Definisi dan Jenis Keluarbiasaan

           Keluarbiasaan adalah penyimpangan yang signifikan dari kondisi normal. Anak luar biasa (ALB) adalah anak yang menunjukkan penyimpangan yang signifikan dari anak normal, baik yang di atas normal maupun yang di bawah normal, sehingga dampak penyimpangan tersebut memerlukan pengaturan khusus dalam pelayanan pendidikan.
           Jenis keluarbiasaan dapat dikelompokkan berdasarkan bidang yang mengalami penyimpangan dan dapat pula berdasarkan arah penyimpangan. Berdasarkan bidang penyimpangan dikenal penyimpangan dalam kemampuan (anak berbakat dan anak tunagrahita), penyimpangan karena hambatan sensori (indera), anak berkesulitan belajar dan mengalami gangguan komunikasi, penyimpangan perilaku, dan penyimpangan ganda. Berdasarkan arah penyimpangan, dikenal penyimpangan di atas normal yaitu anak berbakat, dan penyimpangan di bawah normal yang terdiri dari tunanetra, tunarungu, gangguan komunikasi, tunagrahita, tunadaksa, tunalaras, anak berkesulitan belajar, dan tunaganda.
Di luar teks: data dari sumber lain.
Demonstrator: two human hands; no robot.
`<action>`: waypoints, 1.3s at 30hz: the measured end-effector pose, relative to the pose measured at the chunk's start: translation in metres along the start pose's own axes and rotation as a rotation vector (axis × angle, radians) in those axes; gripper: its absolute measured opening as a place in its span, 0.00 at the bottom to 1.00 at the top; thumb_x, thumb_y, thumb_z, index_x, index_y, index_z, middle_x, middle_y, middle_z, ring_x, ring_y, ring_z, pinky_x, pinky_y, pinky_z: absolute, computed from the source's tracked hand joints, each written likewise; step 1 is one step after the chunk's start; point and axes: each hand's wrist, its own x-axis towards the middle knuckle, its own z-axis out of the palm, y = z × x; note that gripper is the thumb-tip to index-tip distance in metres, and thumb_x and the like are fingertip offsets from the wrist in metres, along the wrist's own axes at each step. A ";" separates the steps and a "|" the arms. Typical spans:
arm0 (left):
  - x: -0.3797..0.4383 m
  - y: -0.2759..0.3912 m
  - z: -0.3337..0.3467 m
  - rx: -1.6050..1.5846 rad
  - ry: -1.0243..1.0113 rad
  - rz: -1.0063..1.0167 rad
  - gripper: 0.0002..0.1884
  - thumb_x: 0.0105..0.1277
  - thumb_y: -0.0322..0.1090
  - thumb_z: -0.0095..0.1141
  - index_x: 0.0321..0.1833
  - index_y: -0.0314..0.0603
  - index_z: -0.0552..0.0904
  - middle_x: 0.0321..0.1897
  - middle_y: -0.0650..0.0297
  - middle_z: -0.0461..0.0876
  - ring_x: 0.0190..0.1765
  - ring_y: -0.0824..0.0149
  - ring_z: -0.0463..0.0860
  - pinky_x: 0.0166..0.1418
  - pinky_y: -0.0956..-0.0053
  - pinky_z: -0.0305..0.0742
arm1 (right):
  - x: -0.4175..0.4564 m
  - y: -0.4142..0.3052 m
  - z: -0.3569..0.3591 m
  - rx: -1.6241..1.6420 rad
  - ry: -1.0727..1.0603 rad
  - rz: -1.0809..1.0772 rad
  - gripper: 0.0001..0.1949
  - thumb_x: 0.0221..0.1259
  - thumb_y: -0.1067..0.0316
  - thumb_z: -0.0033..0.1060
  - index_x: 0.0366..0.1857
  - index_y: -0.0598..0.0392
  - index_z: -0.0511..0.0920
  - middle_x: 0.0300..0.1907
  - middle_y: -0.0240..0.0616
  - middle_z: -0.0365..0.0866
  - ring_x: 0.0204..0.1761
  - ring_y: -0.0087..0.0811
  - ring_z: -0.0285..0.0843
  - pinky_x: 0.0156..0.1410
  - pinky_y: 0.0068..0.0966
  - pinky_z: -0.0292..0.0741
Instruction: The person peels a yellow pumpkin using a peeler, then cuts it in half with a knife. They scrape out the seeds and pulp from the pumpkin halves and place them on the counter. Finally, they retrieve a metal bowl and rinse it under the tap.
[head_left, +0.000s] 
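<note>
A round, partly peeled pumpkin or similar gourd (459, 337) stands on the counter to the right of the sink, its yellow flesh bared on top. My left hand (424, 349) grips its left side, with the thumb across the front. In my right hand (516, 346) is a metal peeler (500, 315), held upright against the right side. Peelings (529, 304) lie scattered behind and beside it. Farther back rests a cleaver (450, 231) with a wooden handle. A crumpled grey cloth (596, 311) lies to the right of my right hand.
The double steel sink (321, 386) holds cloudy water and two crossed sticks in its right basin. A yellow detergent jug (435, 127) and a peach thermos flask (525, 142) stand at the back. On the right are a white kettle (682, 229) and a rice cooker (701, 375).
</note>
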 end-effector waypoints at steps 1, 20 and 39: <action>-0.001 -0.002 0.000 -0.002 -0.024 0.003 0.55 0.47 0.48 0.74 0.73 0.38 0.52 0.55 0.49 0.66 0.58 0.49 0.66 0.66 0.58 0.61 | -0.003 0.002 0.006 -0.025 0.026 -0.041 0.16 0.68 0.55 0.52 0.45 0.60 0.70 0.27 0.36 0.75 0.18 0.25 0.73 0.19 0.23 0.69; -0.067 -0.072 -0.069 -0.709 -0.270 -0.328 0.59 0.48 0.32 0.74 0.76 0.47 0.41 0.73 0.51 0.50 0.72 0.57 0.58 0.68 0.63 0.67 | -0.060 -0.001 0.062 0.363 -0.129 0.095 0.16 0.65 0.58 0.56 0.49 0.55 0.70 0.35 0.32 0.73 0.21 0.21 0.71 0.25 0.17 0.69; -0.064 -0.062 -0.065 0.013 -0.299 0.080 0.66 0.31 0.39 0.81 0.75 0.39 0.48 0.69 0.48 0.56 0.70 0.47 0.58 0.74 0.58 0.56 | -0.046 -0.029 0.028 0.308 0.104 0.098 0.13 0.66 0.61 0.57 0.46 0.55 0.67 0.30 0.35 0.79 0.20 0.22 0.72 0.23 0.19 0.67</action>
Penyebab dan Dampak Keluarbiasaan

            Penyebab keluarbiasaan dapat dikelompokkan berdasarkan masa munculnya keluarbiasaan dan agen pembawa keluarbiasaan. Berdasarkan masa kemunculan, ada tiga jenis penyebab, yaitu: penyebab prenatal, perinatal, dan postnatal. Berdasarkan agen pembawa keluarbiasaan, pada dasarnya penyebabnya dapat dibagi dua, yaitu penyebab bawaan (turunan) dan dapatan. Penyebab yang didapat banyak jenisnya yang dikaitkan dengan keluarbiasaan tertentu, seperti infeksi, penyakit tertentu, kekurangan gizi, gangguan metabolisme, kecelakaan, dan lingkungan.
            Dampak keluarbiasaan bagi anak, keluarga, dan masyarakat bervariasi sesuai dengan latar belakang budaya, pendidikan, dan status sosial ekonomi. Bagi anak, keluarbiasaan akan mempengaruhi perkembangannya dan berdampak selama hidupnya. Intensitas dampak ini dipengaruhi pula oleh jenis dan tingkat keluarbiasaan yang diderita, serta masa munculnya keluarbiasaan bagi keluarga, dampak keluarbisaan bervariasi, namun pada umumnya keluarga merasa shok dan tidak siap menerima keluarbiasaan (di bawah normal) vang diderita oleh anaknya. Adanya ALB dalam keluarga dan masyarakat membuat keluarga dan masyarakat menyediakan layanan, fasilitas yang dibutuhkan oleh ALB tersebut.

Kebutuhan Suatu Hak dan Kewajiban Penyandang Keluarbiasaan

            Pada dasarnya, kebutuhan penyandang keluarbiasaan dapat dikelompokkan menjadi tiga, yaitu kebutuhan fisik/kesehatan, kebutuhan sosial-emosional, dan kebutuhan pendidikan. Kebutuhan fisik/kesehatan berkaitan dengan sarana/fasilitas yang dibutuhkan yang berkaitan dengan kondisi fisik/kesehatan penyandang keluarbiasaan, seperti tongkat alat bantu dengar, lift, atau jalan miring sebagai pengganti tangga dan pelayanan kesehatan secara khusus. Kebutuhan sosial emosional berkaitan dengan bantuan yang diperlukan oleh penyandang keluarbiasaan dalam berinteraksi dengan lingkungan, terutama ketika menghadapi masa-masa penting dalam hidup, seperti masa remaja, masa perkawinan, atau mempunyai bayi; sedangkan kebutuhan pendidikan berkaitan dengan bantuan pendidikan khusus yang diperlukan sesuai dengan jenis keluarbiasaan.
Para penyandang keluarbiasaan mempunyai hak dan kewajiban yang sama dengan warga negara lainnya, yaitu hak untuk mendapat pendidikan, jaminan sosial, menggunakan fasilitas umum, serta mendapat pekerjaan. Khusus untuk hak mendapatkan pendidikan, konferensi dunia menerbitkan kerangka kerja yang antara menekankan agar sekolah biasa siap menerima ALB dengan menyediakan layanan pendidikan yang berfokus pada siswa.
            Para penyandang keluarbiasaan mempunyai kewajiban menghormati hak orang lain, mentaati aturan/undang-undang yang berlaku, menjunjung tinggi bangsa dan negara, serta ikut serta membela dan membangun bangsa dan negara.